# [Problem details]
Starting with the first line of the records, write out each line exactly until you have included the line containing "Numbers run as".

(Records provided Opens)

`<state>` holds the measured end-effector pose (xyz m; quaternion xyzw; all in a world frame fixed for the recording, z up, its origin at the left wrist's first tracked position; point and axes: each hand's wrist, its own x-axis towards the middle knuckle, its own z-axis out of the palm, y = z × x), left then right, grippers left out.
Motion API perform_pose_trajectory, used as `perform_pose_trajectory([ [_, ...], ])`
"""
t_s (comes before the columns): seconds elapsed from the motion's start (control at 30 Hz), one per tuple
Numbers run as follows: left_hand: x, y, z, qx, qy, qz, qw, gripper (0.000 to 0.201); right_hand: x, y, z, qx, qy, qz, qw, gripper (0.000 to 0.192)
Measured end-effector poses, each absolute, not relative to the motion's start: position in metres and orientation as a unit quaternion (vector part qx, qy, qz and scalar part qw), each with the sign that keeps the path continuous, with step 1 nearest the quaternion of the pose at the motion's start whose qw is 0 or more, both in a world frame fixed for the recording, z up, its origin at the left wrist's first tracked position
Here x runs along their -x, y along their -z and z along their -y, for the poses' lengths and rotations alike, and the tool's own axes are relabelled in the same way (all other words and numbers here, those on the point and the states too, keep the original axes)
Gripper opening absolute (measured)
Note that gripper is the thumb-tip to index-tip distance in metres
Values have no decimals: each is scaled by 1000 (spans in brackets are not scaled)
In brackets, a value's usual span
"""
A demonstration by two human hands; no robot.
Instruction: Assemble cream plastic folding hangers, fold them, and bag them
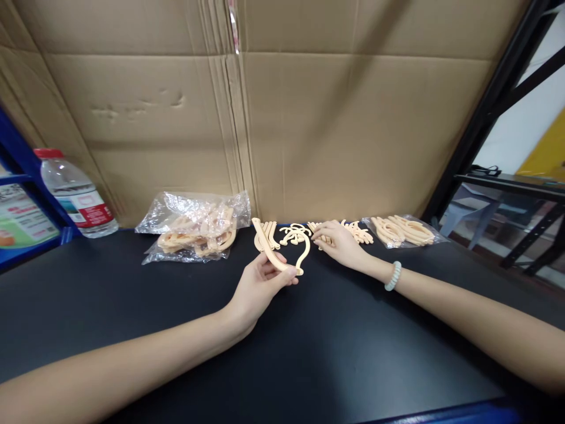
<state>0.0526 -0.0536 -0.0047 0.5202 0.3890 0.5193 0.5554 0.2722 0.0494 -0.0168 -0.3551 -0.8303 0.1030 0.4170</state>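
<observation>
My left hand (260, 285) is closed around a pale beige curved strip (267, 247), held above the black table. A thinner curved beige strip (306, 250) meets it at the lower end, near my thumb and fingertips; whether the two are fastened there I cannot tell. Over small beige pieces (326, 239) at the back of the table, my right hand (338, 242) reaches in with its fingers slightly bent and apart. Nothing shows clearly in its grasp. Beside it lie a loose heap of thin curved pieces (295, 233) and a row of straighter strips (269, 232).
A clear plastic bag of beige parts (198, 227) lies on the left, and a flatter bag (404, 231) on the right. A water bottle (79, 197) stands at the far left. Tall cardboard (353, 118) backs the black table (326, 347).
</observation>
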Motion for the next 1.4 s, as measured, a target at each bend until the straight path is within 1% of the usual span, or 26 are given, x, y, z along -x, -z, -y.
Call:
perform_pose_trajectory([
  [0.17, -52, 6, 52, -511, -530, -374, 564, 32, -274, 0, -36, 376, -194, 732, 534, 24],
  [0.23, -52, 7, 51, -507, -532, -366, 571, 33, -272, -7, -24, 369, -234, 701, 564, 27],
  [0.3, -52, 6, 52, -506, -532, -361, 575, 33, -268, -11, -9, 352, -304, 665, 585, 27],
  [0.4, -52, 6, 53, -507, -533, -358, 576, 35, -258, -10, 15, 343, -418, 602, 588, 28],
  [0.5, -51, 6, 53, -510, -532, -351, 579, 35, -248, -1, 31, 368, -453, 560, 588, 25],
  [0.53, -51, 6, 53, -511, -530, -348, 580, 35, -245, 2, 34, 374, -463, 543, 592, 26],
  [0.63, -50, 7, 53, -517, -526, -338, 585, 33, -241, 8, 36, 364, -535, 481, 591, 50],
  [0.67, -50, 7, 53, -519, -525, -334, 586, 33, -240, 9, 35, 355, -565, 462, 584, 54],
  [0.7, -50, 7, 53, -521, -524, -330, 587, 33, -240, 10, 35, 345, -594, 449, 572, 53],
  [0.77, -51, 7, 53, -525, -523, -323, 588, 33, -240, 9, 35, 327, -630, 442, 548, 38],
  [0.83, -51, 7, 53, -528, -523, -322, 586, 33, -240, 7, 36, 320, -626, 463, 539, 26],
  [1.0, -51, 7, 54, -545, -516, -315, 581, 28, -238, 5, 39, 337, -524, 566, 540, 16],
  [1.07, -51, 7, 55, -551, -511, -313, 580, 26, -237, 4, 40, 335, -512, 583, 535, 15],
  [1.2, -51, 7, 53, -555, -507, -308, 583, 24, -237, 5, 40, 312, -515, 616, 508, 25],
  [1.33, -51, 7, 52, -561, -501, -303, 585, 25, -236, 6, 43, 297, -497, 643, 502, 14],
  [1.4, -51, 7, 53, -565, -499, -302, 583, 24, -235, 7, 44, 294, -497, 649, 495, 12],
])
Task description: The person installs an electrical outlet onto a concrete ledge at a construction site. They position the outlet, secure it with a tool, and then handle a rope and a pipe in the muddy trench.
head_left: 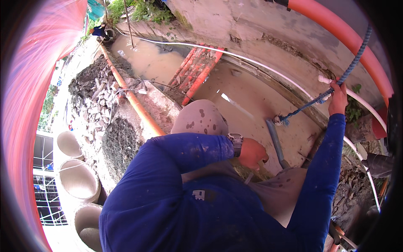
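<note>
My right hand (338, 95) is raised at the right, closed around a blue twisted rope (354, 61) beside a white pipe fitting (325, 80). The rope slopes down left to a knotted end (278, 119) above muddy water (233, 90), at the top of a grey pipe (275, 143). My left hand (253, 154) hangs low over my legs near that pipe, its fingers curled; whether they hold anything is hidden. My grey trouser knee (199, 115) is spotted with wet marks.
An orange ladder-like frame (197, 75) lies across the water. An orange pipe (134, 103) runs over rubble (92, 92) at left, near concrete rings (71, 180). A stained wall (260, 29) and large orange pipe (336, 21) border the right. A distant person (98, 31) crouches upper left.
</note>
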Demonstrator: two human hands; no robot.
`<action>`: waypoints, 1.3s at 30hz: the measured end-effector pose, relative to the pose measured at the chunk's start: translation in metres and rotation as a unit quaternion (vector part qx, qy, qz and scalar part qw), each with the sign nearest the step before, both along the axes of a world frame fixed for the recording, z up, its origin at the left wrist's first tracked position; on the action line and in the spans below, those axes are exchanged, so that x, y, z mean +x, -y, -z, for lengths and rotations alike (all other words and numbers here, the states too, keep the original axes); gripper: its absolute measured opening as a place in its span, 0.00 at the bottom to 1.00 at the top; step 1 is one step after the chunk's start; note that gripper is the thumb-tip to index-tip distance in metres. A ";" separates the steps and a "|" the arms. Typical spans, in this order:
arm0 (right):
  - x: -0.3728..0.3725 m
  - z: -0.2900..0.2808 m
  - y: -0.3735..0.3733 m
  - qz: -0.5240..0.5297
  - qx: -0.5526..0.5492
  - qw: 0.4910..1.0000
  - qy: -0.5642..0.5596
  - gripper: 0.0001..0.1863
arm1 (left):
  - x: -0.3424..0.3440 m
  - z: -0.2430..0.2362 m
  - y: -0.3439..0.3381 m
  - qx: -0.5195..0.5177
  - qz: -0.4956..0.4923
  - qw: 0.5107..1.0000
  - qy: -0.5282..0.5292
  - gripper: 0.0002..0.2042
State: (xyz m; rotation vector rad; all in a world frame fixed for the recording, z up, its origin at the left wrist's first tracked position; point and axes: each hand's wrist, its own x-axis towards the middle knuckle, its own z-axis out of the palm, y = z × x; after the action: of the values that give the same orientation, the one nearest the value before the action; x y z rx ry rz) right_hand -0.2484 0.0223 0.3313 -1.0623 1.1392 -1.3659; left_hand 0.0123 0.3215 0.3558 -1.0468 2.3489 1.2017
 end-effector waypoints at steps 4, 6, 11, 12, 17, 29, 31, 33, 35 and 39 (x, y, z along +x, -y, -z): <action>0.009 -0.011 -0.010 -0.006 0.000 1.000 0.009 0.21 | 0.000 0.001 0.000 0.009 -0.004 1.000 0.007 0.26; 0.011 -0.011 -0.010 -0.001 0.003 1.000 0.006 0.21 | 0.000 0.001 -0.001 0.004 -0.003 1.000 0.002 0.26; 0.001 0.004 0.004 -0.007 -0.008 1.000 0.005 0.25 | 0.000 -0.001 0.001 0.002 0.002 1.000 0.001 0.27; -0.001 0.006 0.005 -0.008 -0.005 1.000 0.000 0.25 | 0.000 0.000 0.000 0.000 0.001 1.000 0.001 0.27; 0.001 0.003 0.003 -0.006 0.010 1.000 -0.005 0.24 | 0.001 0.000 -0.001 -0.001 0.001 1.000 0.003 0.26; 0.002 0.003 0.002 -0.005 -0.023 1.000 -0.001 0.20 | 0.004 0.004 -0.002 -0.020 -0.006 0.999 -0.026 0.24; 0.001 0.004 0.003 -0.005 -0.029 1.000 0.002 0.20 | 0.003 0.006 -0.003 -0.026 -0.011 0.999 -0.018 0.24; 0.006 0.001 0.000 -0.007 -0.031 0.999 -0.003 0.20 | 0.005 0.012 -0.005 -0.024 -0.013 0.999 -0.019 0.24; 0.004 -0.003 0.000 -0.004 -0.031 1.000 -0.003 0.20 | 0.004 0.011 -0.003 -0.022 -0.013 0.999 -0.020 0.24; 0.005 -0.006 -0.006 0.007 -0.016 1.000 0.015 0.19 | 0.003 0.005 -0.003 -0.013 -0.023 1.000 -0.017 0.24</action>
State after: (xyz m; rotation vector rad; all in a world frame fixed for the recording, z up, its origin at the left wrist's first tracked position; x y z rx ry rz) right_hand -0.2431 0.0286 0.3376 -1.0556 1.1079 -1.4097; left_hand 0.0152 0.3244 0.3504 -1.1018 2.3844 1.2174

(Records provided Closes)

# [Response to the exercise]
`<state>` holds the measured end-effector pose (xyz m; quaternion xyzw; all in a world frame fixed for the recording, z up, its origin at the left wrist's first tracked position; point and axes: each hand's wrist, its own x-axis towards the middle knuckle, its own z-axis out of the palm, y = z × x), left then right, grippers left out.
Motion API perform_pose_trajectory, used as `perform_pose_trajectory([ [_, ...], ])`
"""
t_s (comes before the columns): seconds elapsed from the motion's start (control at 30 Hz), one per tuple
Numbers run as follows: left_hand: x, y, z, qx, qy, qz, qw, gripper (0.000 to 0.201); right_hand: x, y, z, qx, qy, qz, qw, gripper (0.000 to 0.192)

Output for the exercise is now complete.